Aplicativos de mensagens, tipo WhatsApp, diminuíram os suicídios no fim do ano?

Os suicidas de fim de ano é uma velho problema que precisa ser discutido. Foto: reprodução.

Eu lembro. Nos plantões das redações dos jornais nos fins de anos 70, 80 e até a metade dos 90 era significativo o número de pessoas que cometia suicídio durante as festas de fim de ano. E uma boa quantidade de gente acabava nos hospitais de pronto socorro com crises de ansiedade. O principal traço do perfil das pessoas envolvidas com esses problemas era a solidão. Na época, nós repórteres sabíamos que o problema existia, mas não noticiávamos porque havia a crença nas redações de que sempre que se dava uma notícia de um suicídio, outros aconteciam. Só recentemente a imprensa começou a tratar o suicídio como um problema de saúde pública e passou a noticiar essas ocorrências. Naqueles plantões de finais de ano, lembro-me de ter conversado muito com especialistas sobre os motivos que levavam as pessoas a se suicidarem ou ter crises de ansiedade nesta época. Eles listavam vários motivos, mas no topo da lista estavam os encontros e festejos familiares de Natal e Ano Novo.

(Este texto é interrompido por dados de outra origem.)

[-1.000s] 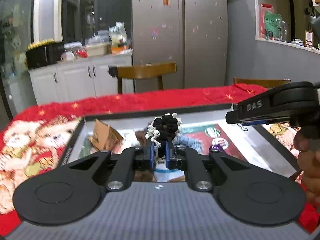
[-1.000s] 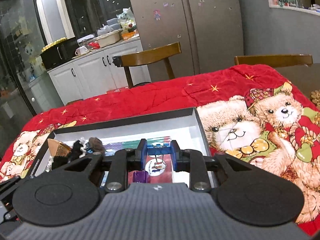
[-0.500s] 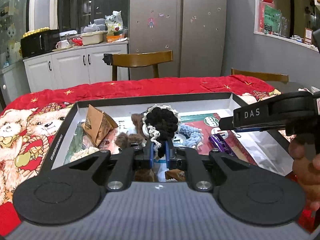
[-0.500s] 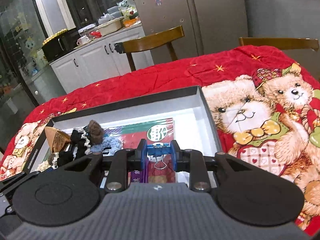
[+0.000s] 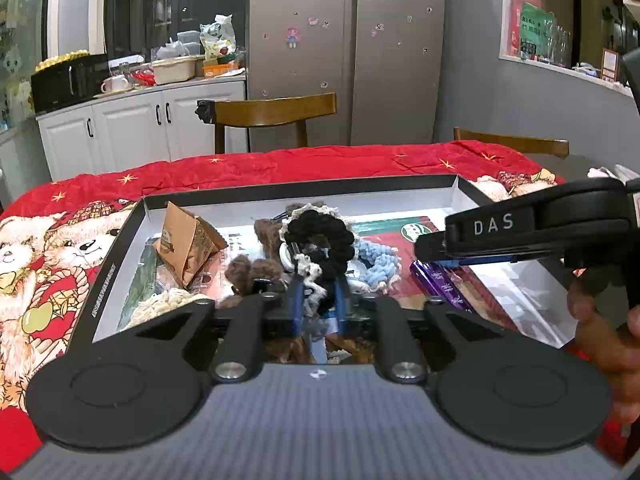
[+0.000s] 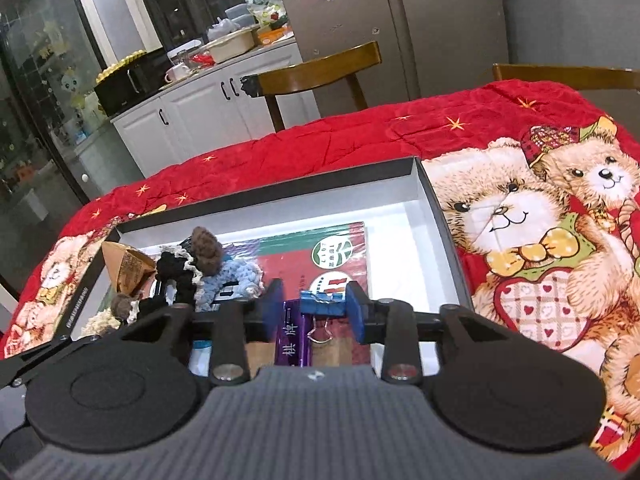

O que vou relatar daqui para frente são dados que coletei pela vida – tenho 69 anos, 40 de repórter e uns 30 e poucos vividos em redações de jornais. Como repórter, sempre viajei muito e, na maioria das vezes, estive envolvido em coberturas de conflitos agrários ou em matérias investigativas. E não foram uma nem duas. Mas várias as vezes que passei os festejos de fim de ano na estrada. Lembro que certa vez, em um hotel em Passo Fundo, cidade agroindustrial do interior gaúcho, tive uma longa conversa, em uma noite de Natal, com um senhor que era hóspede permanente. Por muitos anos ele fora caixeiro viajante, como eram chamados os vendedores que percorriam os rincões brasileiros oferecendo suas mercadorias. Dramas familiares o tornaram hóspede permanente do hotel. Nada é mais solitário do que passar as festas de fim de ano em um hotel, cercado por estranhos. Podem apostar.

No final da década de 70, a solidão de quem estava longe da família nos festejos de fim de ano era ainda maior porque só existia o que hoje conhecemos por “telefone fixo”. E esse aparelhos eram raros e caros, principalmente no interior do Brasil. Durante os anos 80 houve a popularização dos telefones fixos. E, no final daquela década, apareceram os primeiros celulares, ainda mais raros e muito mais caros. Mas já era uma enorme evolução para se conseguir falar com a família. Logo depois veio a popularização da internet. Seguida pelo aperfeiçoamento e a vulgarização dos celulares. E finalmente os aplicativos de mensagens.

Aqui quero refletir com os meus colegas, principalmente os mais jovens. No mundo, de um modo geral, mas no Brasil em particular, foram demonizados os aplicativos de mensagens. Para nós, jornalistas, eles são os responsáveis pela proliferação das fake news. E nos dias atuais viraram concorrentes dos jornais graças ao presidente dos Estados Unidos, Donald Trump, que usa os aplicativos para conversar com os americanos. O presidente Jair Bolsonaro (sem partido), admirador do Trump, tem a mesma política.

Uma passada de olhos nos conteúdos dos noticiários dá a impressão que os aplicativos de mensagens são os responsáveis pelas notícias que divulgam. Elas não responsáveis: são apenas o mensageiro. Lembram aquela expressão muito comum nas redações: “não matem o mensageiro”? Creio que nós jornalistas temos que deixar mais claro aos nossos leitores que os aplicativos não têm nada a ver com o que se escreve neles. Recordo o seguinte aos meus colegas que curtiram um plantão nos festejos de fim de ano: devemos perguntar aos especialistas que influência os aplicativos de mensagens tiveram nas taxas de suicídio e nas crises de ansiedade. Hoje todo mundo pertence a um grupo de mensagem. Ter alguém com quem conversar, mesmo que seja bobagem, faz toda a diferença. O problema não é ser solitário. E estar incomunicável.